Os 4 Rs



Luci Afonso


Os catadores da cooperativa de reciclagem que nos visitam esta manhã são humanidade pura. Cem por cento gente. Altamente recomendados pela Organização Mundial de Saúde.

Janilson é diretor-presidente, motorista, ajudante de serviços gerais, apartador de brigas e técnico de futebol. Trabalha o dia inteiro e, à noite, aprende a ler. Adora a palavra “cidadania”. Sempre foi empreendedor: assim que chegou a Brasília, adquiriu o primeiro cavalo — carinhosamente batizado de César Sampaio, em homenagem ao ídolo — e construiu a primeira carroça. Aos poucos, foi aumentando e terceirizando a frota equina, até não precisar mais trabalhar na rua. Hoje, tem carro. Sua maior revolta é a desclassificação do time da cooperativa no último campeonato da segunda divisão brasiliense.





Cícero tem a mesma idade de Brasília. Baiano trabalhador, para desmentir a má fama dos conterrâneos. Vaidoso e falante, tem muita história pra contar de hoje pra ontem. Foi garrafeiro, andou de carroça pelo país, derrubou árvore com motosserra. Os colegas dizem que é hiperativo: além de fiscal, é mecânico, bombeiro hidráulico, eletricista, marceneiro, técnico em computador e o que precisar. Nas horas vagas, ao som de Chitãozinho & Xororó, monta e desmonta o motor do Azulão, o caminhão da cooperativa. Tem orgulho de contribuir para limpar a cidade.
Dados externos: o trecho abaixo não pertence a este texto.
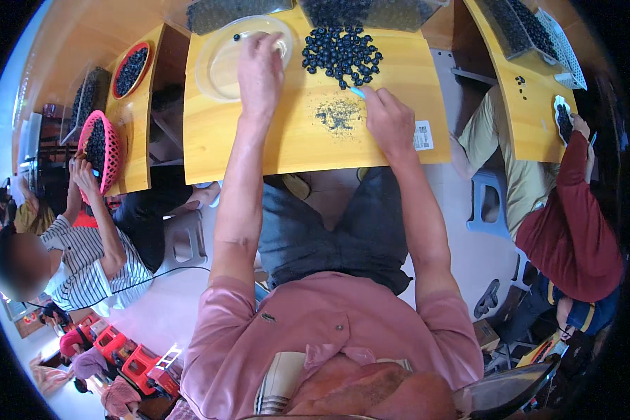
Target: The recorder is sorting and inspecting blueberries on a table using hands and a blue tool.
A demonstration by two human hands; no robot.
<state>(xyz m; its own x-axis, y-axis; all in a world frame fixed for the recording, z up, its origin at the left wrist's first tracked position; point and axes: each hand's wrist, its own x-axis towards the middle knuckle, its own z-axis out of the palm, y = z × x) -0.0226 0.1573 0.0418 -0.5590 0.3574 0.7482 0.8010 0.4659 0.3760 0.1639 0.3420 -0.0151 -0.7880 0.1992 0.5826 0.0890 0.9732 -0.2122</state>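
Observation:
My left hand hangs over a shallow, clear round tray, its fingers loosely bent and slightly apart, with nothing visible in them. One small dark ball lies in the tray beside the fingers. My right hand is closed on a slim light blue tool; most of it is hidden in the grip. The tool's tip points at the near edge of a pile of shiny, dark, round berry-like pieces. Dark crumbs are scattered on the yellow wooden table left of my right hand.
Clear bins of dark balls stand at the far edge. A white printed label lies near the right corner. On the left, a person works at a pink basket; on the right, another holds a white dish. A blue-grey stool stands right.

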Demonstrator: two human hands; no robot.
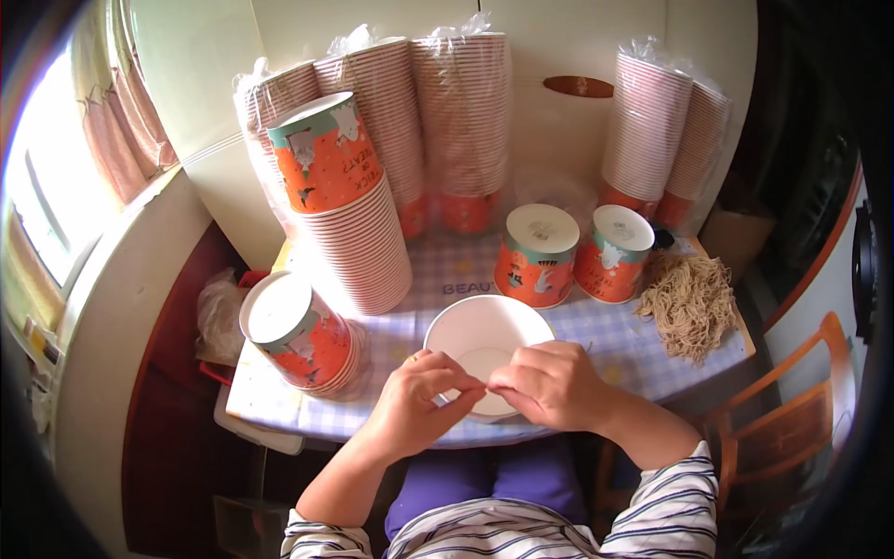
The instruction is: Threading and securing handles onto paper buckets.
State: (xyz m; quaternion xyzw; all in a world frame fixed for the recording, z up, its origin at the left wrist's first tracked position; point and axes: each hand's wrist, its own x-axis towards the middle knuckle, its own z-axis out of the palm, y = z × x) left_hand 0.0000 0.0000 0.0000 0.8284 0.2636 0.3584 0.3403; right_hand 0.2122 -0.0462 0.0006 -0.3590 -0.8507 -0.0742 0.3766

Fátima, diretora e porta-voz da categoria, fala melhor que advogado. Pernambuco, mulher forte, sim senhor. Estudou até a quinta série, mas fez faculdade de perseverança, pós-graduação em coragem e mestrado em dignidade. Tem crédito na praça. Financiou a casa própria na Caixa Econômica, adquiriu computador em 12 vezes nas Casas Bahia. Os olhos umedecem quando lembra o tempo em que catador era ninguém. Gosta de ler uns romancinhos que encontra, principalmente os de final feliz.





Paloma, 18 anos, ainda é uma garotinha, esperando o ônibus da escola, sozinha. Filha e neta de catador, mantém a tradição enquanto termina o segundo grau e aprende informática. Enfrenta o preconceito dos colegas por causa da profissão. Nas sextas à noite, curte a balada de hip-hop no Recanto das Emas, onde mora. Não confirma se tem namorado.




Paloma, Fátima, Cícero e Janilson ensinam humildemente os fundamentos da reciclagem: raça, resistência, respeito, reconstrução.

Que catador é gente eu já sabia. Agora, aprendi que catador é beija-flor.


(Quatro catadores da Cortrap — Cooperativa de Reciclagem, Trabalho e Produção — vieram até o Cefor da Câmara dos Deputados compartilhar um pouco do seu cotidiano. Os catadores relataram a criação da cooperativa e contaram histórias de vida de quem trabalha e sobrevive dos resíduos. É uma trajetória que a maioria das pessoas não conhece, e que foi narrada em crônicas. Os 4 Rs é uma delas.)

Comentários

  1. Que lindo ler isso! Que gente gente. Ah, tão gente que não dá para não sentir vergonha de pensar na nossa vida tão fácil e, por vezes, tediosa.
    Um texto de arrepiar, minha amiga, de arrepiar o coração e encher a alma de lágrimas felizes! Beijos "catadores".